» What needs to be done
With the images removed, transcribe the listing that follows exactly.

» Dataset extract
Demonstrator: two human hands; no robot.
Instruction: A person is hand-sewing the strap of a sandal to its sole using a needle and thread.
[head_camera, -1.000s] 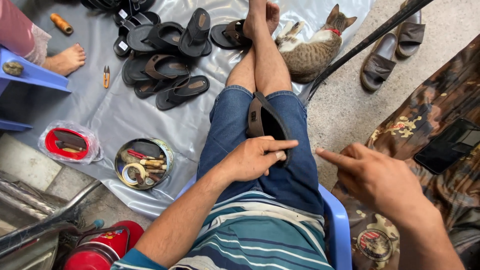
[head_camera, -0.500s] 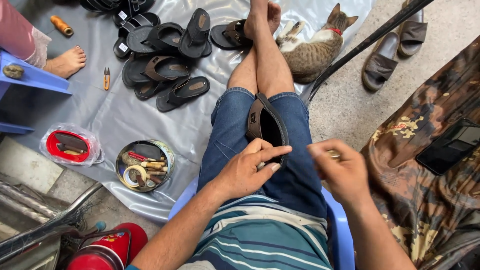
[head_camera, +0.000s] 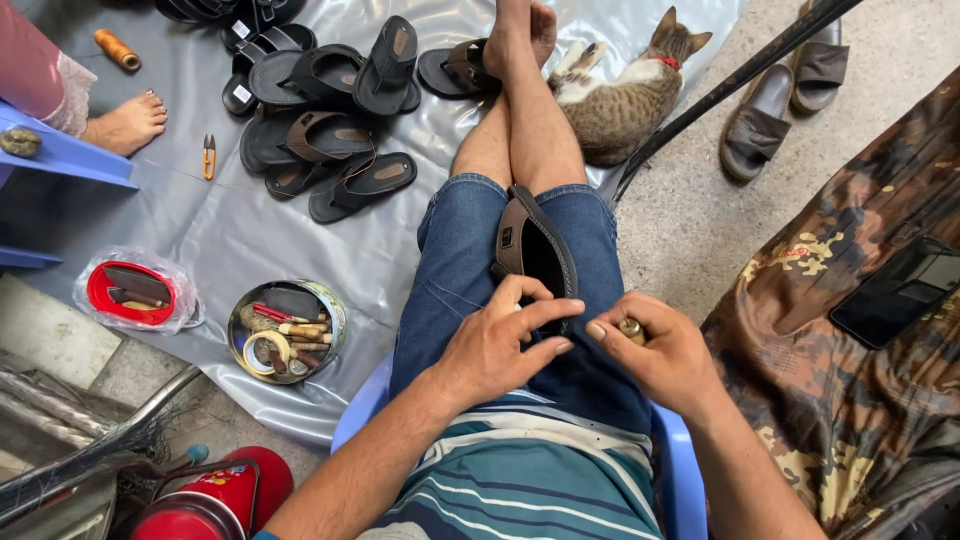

» Result of the task
Demonstrator: two human hands; no robot.
Instruction: A person is hand-sewing the strap of a sandal to its sole using a needle and thread.
[head_camera, -1.000s] 
[head_camera, -0.500s] 
[head_camera, +0.000s] 

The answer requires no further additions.